» **DATASET RECORDS**:
--*--

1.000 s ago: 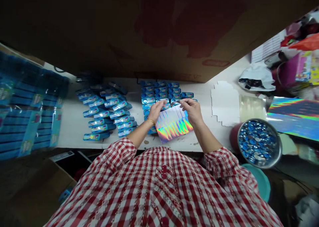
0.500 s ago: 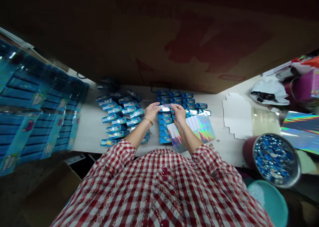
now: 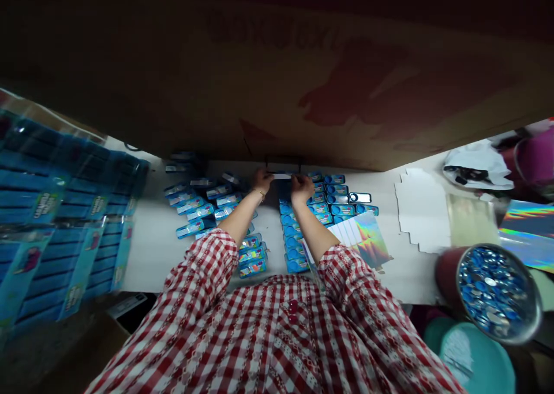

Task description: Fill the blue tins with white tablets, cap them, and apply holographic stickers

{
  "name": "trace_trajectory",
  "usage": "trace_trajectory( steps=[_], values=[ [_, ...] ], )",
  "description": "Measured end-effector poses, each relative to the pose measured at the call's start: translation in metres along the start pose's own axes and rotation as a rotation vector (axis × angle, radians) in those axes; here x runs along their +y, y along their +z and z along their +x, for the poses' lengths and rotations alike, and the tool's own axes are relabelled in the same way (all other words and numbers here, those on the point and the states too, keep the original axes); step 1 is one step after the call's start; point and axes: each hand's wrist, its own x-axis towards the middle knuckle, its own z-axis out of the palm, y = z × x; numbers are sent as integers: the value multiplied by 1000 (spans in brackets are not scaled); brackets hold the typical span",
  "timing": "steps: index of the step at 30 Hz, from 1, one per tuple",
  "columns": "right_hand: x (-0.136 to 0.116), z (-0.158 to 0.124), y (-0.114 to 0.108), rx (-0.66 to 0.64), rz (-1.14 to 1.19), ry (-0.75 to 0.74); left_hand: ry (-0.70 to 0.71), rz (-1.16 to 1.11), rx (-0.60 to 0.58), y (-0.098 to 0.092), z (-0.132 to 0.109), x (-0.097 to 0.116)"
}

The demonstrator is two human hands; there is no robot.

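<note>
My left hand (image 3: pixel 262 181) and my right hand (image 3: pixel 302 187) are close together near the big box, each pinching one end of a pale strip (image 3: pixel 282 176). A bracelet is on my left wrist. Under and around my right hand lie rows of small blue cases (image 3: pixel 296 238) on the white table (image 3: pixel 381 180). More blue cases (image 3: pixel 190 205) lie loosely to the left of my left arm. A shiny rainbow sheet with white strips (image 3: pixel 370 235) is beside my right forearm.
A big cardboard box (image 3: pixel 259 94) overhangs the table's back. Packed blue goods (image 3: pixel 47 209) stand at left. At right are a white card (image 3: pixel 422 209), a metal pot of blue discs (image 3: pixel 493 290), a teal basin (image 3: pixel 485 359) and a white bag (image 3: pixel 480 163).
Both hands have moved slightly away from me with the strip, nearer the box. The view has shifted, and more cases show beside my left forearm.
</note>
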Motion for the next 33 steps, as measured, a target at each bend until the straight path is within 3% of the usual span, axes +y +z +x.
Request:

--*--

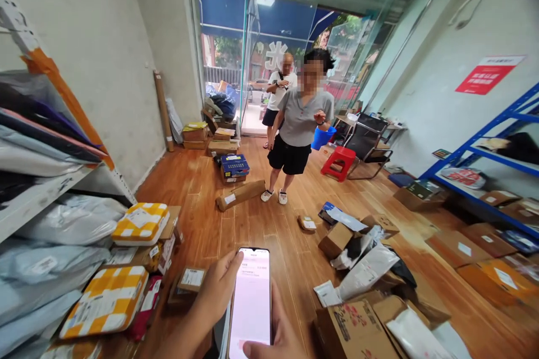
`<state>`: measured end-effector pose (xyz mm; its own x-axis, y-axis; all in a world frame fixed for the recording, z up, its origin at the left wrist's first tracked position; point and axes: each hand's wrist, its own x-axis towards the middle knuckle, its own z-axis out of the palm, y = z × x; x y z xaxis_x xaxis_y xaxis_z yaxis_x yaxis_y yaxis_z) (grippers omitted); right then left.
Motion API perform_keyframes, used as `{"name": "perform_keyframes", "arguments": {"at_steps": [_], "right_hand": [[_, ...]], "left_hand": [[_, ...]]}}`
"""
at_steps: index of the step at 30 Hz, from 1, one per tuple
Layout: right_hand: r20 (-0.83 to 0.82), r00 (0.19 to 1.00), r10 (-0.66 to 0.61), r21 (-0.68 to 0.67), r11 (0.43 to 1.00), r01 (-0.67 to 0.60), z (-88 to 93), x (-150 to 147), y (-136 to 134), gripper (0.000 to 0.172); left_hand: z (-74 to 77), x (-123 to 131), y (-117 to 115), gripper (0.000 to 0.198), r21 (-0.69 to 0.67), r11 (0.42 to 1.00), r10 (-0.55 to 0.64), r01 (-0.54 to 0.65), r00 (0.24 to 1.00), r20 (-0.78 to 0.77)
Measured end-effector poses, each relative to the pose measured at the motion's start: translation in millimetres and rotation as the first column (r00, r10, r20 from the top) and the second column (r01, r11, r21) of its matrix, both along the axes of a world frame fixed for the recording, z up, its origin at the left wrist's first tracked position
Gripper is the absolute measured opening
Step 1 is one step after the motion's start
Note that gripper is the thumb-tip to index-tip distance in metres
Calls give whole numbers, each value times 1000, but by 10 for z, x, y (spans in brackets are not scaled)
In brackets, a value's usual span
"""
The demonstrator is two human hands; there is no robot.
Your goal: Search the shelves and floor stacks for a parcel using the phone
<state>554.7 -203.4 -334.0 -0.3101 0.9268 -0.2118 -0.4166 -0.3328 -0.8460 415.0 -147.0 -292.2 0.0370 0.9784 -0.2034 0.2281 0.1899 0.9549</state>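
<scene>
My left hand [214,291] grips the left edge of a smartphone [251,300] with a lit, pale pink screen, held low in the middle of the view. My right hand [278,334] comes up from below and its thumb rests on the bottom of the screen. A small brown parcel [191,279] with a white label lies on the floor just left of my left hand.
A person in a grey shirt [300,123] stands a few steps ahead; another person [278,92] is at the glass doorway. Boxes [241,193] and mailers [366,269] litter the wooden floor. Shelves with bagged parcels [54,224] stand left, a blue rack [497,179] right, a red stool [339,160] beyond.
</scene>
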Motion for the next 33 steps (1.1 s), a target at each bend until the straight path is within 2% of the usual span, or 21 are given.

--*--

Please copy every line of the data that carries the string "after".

  "description": "Measured end-effector poses, each relative to the pose measured at the call's start: translation in metres along the start pose's own axes and rotation as a rotation vector (axis × angle, radians) in those axes; here x runs along their +y, y along their +z and z along their +x, for the poses' lengths and rotations alike, and the tool's own axes are relabelled in the same way (all other words and numbers here, those on the point and the states too, keep the original axes); step 1 is one step after the call's start; point and axes: each hand's wrist, its own x-axis towards the middle knuckle, its own z-axis out of the palm, y = z × x; numbers are sent as integers: the value multiplied by 1000 (spans in brackets are not scaled); brackets hold the typical span",
Step 1 is one step after the motion's start

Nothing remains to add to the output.